### Problem to solve
Output the whole listing with nothing altered.

### Given material
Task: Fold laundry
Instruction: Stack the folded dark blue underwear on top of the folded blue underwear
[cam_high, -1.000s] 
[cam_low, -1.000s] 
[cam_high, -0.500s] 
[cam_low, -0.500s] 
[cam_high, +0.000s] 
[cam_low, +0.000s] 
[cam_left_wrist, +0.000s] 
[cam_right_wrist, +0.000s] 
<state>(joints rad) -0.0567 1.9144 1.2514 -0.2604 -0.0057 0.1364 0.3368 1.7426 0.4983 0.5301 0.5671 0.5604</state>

### Result
Task: Fold laundry
Instruction: Stack the folded dark blue underwear on top of the folded blue underwear
[cam_high, -1.000s] 
[cam_low, -1.000s] 
[cam_high, -0.500s] 
[cam_low, -0.500s] 
[cam_high, +0.000s] 
[cam_low, +0.000s] 
[cam_left_wrist, +0.000s] 
[cam_right_wrist, +0.000s] 
<state>(joints rad) -0.0567 1.9144 1.2514 -0.2604 -0.0057 0.1364 0.3368 1.7426 0.4983 0.5301 0.5671 0.5604</state>

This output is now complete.